# DS108 Databases : Lesson Five Companion Notebook

### Table of Contents <a class="anchor" id="DS108L5_toc"></a>

* [Table of Contents](#DS108L5_toc)
    * [Page 1 - Indexes](#DS108L5_page_1)
    * [Page 2 - Common SQL Functions](#DS108L5_page_2)
    * [Page 3 - Group By](#DS108L5_page_3)
    * [Page 4 - Maintaining Database Security](#DS108L5_page_4)
    * [Page 5 - Key Terms](#DS108L5_page_5)
    * [Page 6 - Lesson 5 SQL Final Project](#DS108L5_page_6)

    

<hr style="height:10px;border-width:0;color:gray;background-color:gray">

# Page 1 - Indexes<a class="anchor" id="DS108L5_page_1"></a>

[Back to Top](#DS108L5_toc)

<hr style="height:10px;border-width:0;color:gray;background-color:gray">

In [1]:
from IPython.display import VimeoVideo
# Tutorial Video Name: Indexes and Project
VimeoVideo('243214741', width=720, height=480)

# Indexes

Indexes deal with the ordering of your data and have a significant impact on the performance of your database. They are used to retrieve the data from the database very quickly and improves the read time of the data. On the other hand, it lengthens the write-time when creating a new record. Let's explore why.
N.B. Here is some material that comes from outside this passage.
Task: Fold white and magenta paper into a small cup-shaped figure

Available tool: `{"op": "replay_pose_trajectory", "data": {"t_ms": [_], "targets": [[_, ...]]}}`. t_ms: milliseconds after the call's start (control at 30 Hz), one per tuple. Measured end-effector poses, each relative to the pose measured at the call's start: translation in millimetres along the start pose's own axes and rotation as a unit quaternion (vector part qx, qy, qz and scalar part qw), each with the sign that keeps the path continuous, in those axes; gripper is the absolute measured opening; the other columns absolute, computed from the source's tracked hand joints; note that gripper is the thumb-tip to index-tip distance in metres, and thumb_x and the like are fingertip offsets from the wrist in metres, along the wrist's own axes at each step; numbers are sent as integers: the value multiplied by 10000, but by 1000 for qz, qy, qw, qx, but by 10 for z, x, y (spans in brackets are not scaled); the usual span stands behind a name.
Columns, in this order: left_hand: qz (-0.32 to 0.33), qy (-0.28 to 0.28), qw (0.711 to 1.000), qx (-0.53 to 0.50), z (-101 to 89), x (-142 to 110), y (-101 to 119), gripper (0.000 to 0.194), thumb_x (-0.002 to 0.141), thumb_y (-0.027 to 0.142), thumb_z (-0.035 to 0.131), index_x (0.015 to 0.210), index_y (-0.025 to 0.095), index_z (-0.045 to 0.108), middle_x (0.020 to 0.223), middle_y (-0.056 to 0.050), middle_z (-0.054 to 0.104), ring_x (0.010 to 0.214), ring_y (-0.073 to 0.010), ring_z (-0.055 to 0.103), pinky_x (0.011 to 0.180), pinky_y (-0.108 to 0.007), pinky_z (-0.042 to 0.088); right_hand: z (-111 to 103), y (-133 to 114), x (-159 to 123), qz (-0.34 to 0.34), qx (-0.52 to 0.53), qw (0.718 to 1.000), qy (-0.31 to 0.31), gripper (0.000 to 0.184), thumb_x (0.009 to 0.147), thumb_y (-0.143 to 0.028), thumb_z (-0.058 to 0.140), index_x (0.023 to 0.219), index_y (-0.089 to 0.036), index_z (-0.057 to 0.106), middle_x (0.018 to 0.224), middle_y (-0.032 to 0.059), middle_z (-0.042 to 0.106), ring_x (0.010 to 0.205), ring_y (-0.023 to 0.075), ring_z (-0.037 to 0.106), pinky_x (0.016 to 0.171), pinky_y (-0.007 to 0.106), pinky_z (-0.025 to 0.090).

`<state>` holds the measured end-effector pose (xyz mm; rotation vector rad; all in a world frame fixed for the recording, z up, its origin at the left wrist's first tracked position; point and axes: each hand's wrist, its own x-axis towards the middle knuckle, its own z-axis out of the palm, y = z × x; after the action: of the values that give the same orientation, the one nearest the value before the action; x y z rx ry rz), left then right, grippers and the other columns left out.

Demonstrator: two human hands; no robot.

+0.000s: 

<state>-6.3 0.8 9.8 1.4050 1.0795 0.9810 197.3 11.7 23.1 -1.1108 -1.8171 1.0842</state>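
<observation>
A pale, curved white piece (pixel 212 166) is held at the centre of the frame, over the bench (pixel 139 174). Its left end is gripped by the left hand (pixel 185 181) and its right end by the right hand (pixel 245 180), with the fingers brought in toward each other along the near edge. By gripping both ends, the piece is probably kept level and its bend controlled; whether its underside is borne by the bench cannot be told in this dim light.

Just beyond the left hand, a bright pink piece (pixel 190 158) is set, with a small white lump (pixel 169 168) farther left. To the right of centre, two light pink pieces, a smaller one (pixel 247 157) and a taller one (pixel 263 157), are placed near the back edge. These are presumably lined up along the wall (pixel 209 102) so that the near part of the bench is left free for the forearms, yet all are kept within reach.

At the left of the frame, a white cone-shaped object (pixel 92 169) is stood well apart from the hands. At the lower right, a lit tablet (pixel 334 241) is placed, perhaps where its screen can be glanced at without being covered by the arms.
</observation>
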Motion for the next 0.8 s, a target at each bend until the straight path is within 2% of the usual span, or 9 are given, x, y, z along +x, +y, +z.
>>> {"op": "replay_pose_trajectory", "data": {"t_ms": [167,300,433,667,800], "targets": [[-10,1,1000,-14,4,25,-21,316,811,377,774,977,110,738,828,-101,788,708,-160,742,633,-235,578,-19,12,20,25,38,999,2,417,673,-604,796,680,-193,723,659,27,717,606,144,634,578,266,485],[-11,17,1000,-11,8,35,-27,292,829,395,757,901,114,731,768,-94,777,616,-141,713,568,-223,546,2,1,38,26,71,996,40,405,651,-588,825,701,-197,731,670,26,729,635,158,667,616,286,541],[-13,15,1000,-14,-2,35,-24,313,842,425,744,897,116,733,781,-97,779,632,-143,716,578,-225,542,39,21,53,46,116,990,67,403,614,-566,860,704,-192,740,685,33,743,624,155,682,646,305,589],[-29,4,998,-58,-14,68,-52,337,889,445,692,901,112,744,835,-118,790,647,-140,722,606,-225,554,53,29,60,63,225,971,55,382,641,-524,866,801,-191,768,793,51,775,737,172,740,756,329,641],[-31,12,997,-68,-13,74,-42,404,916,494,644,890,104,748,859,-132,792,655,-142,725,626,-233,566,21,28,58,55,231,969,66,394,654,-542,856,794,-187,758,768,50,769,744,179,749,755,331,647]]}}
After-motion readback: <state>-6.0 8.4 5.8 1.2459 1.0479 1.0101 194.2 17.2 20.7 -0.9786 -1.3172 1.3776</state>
There are two particular types of indexes in SQL server to concern yourself with:

* **Clustered Index:** this is the actual, physical order of the data as it is stored on disk. When you have a clustered index, the SQL server stores it by that column. You can only have one of these on a table, and because of this, it is common that the primary key is also the clustered index. There are times you will want this not to be the case, but the vast majority of situations this will be your default. Think of it like a dictionary: the data is ordered in alphabetical order throughout the entire book, and when a new word is added, it is not added at the end, but where it belongs alphabetically.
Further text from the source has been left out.